Take your time and beware of objectivity of article. Vendors try to lure you in. Following has some good info (but a Neo4j bias): https://dzone.com/articles/rdf-triple-stores-vs-labeled-prop...

emmanueloga_ · on Jan 15, 2020

Good point. Funny you mention that article: I remember encountering both that article and another one that provides some counterpoints! [1]

Also, both those articles are a bit old: RDF* ([2],[3]) is a new extension for RDF that makes it easier to accomplish the same kind of things you can do with property graphs. RDF4j has support for RDF* in the roadmap! [4].

To me, the fact that RDF is 1) a simpler and more general model and 2) an open standard with multiple free and commercial implementations; makes RDF a more a attractive option than locking into a single proprietary implementation like Neo4j.

--

1: http://www.snee.com/bobdc.blog/2018/04/reification-is-a-red-...

2: http://olafhartig.de/slides/RDFStarInvitedTalkWSP2018.pdf

3: http://blog.liu.se/olafhartig/2019/01/10/position-statement-...

4: https://github.com/eclipse/rdf4j/issues/1484

zozbot234 · on Jan 15, 2020

RDF is an interoperability mechanism, it has nothing to do with the architecture you use internally for your database. You can have a PostgreSQL database and offer an endpoint for querying it via RDF.

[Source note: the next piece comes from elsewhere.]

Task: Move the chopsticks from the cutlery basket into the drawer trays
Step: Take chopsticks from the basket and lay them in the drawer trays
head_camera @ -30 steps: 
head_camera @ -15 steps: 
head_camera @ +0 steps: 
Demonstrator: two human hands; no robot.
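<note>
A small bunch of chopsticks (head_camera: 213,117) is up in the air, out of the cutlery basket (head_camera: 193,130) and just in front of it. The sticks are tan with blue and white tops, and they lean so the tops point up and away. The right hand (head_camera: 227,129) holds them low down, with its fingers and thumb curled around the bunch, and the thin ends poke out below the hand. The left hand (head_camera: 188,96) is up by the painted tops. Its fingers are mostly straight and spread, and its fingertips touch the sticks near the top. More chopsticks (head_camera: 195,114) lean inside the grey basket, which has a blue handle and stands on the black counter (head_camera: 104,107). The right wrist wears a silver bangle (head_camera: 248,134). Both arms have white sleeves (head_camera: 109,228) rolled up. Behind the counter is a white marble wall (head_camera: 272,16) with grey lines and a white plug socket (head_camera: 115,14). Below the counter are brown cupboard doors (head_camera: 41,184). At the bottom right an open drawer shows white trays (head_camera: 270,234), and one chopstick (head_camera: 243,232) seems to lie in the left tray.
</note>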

jamie-vesoft · on Jan 15, 2020

Currently the project has been deployed in multiple leading internet companies in China, including Tencent, MeiTuan (Chinese Yelp), Red (Chinese Pinterest), Vivo, and so on.

bane · on Jan 15, 2020

That's pretty impressive. I'd love to see some details blog posts about setting it up, or using it in production (things to watch out for, good practices for provisioning hardware, etc.).

jamie-vesoft · on Jan 15, 2020

There is a Getting Started series in the GitHub wiki page: https://github.com/vesoft-inc/nebula/blob/master/docs/manual...

Check out the Getting started YouTube video here if you prefer video tutorials: https://www.youtube.com/channel/UC73V8q795eSEMxDX4Pvdwmw

Also some FAQs: https://github.com/vesoft-inc/nebula/blob/master/docs/manual...

If you are interested in the architectural design of the project, here are some articles for your reference:

Overview: https://github.com/vesoft-inc/nebula/blob/master/docs/manual...

Storage engine: https://github.com/vesoft-inc/nebula/blob/master/docs/manual...

Query engine: https://github.com/vesoft-inc/nebula/blob/master/docs/manual...

Feel free to contact us if anything is missing. :)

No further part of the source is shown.